Gözlerimi açıp ona baktım. Yüzü yine çok yakınımdaydı. Yağmur damlaları ikimizin yüzünü de teğet geçerken tipimin kayıp kaymadığını düşünüyordum. Asaf hala kusursuz gözüküyordu. Avuçlarını yanaklarıma yaslayıp beni kendine çekti. Aha şimdi engel olacak bir annem de yoktu. Bu sefer kesin gitti öpücük.

Stresle gözlerimi yumduğum da dudaklarım da bir baskı bekliyordum ama beklediğim gibi olmadı. Asaf burnumun ucunu öpüp geri çekilmişti. Gözlerimi açıp şaşkınlıkla ona baktığım da gülümsedi. "Seni istemediğin hiçbir şeye zorlamam, güzelim."

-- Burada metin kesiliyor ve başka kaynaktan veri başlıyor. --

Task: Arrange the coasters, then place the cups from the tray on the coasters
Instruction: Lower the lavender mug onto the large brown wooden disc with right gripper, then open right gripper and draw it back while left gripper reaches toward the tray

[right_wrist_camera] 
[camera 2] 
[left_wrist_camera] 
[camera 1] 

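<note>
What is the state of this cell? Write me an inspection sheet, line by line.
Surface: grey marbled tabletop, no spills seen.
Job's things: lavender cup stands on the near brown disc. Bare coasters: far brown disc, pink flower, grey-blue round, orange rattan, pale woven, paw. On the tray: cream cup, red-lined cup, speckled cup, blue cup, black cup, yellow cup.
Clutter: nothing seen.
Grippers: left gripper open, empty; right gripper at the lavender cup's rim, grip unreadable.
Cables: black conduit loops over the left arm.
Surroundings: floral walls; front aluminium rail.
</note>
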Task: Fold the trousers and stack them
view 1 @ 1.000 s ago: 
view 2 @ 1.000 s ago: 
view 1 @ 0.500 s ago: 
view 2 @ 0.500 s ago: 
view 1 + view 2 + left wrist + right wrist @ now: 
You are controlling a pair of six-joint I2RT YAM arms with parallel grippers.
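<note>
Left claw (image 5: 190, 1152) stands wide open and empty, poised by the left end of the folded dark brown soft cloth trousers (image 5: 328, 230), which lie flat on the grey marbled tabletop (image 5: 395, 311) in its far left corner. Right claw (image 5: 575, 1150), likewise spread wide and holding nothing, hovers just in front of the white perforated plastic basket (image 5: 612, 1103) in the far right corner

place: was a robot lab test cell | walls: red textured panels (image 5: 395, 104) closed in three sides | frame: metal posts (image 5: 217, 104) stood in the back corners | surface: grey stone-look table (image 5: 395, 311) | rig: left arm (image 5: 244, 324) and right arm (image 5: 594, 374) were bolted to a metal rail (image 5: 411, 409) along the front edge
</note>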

Yağmur yüzünden çenem titrerken ne diyeceğimi bilememiştim. Normalde ağzı hunharca laf yapan bir kızdım ama söz konusu Asaf olduğun da kendimi konuşma özürlüsü gibi hissediyordum.

"Ohoo biz bunlar mapuslara düştü diye üzülelim, onlar aşna fişne yapsın."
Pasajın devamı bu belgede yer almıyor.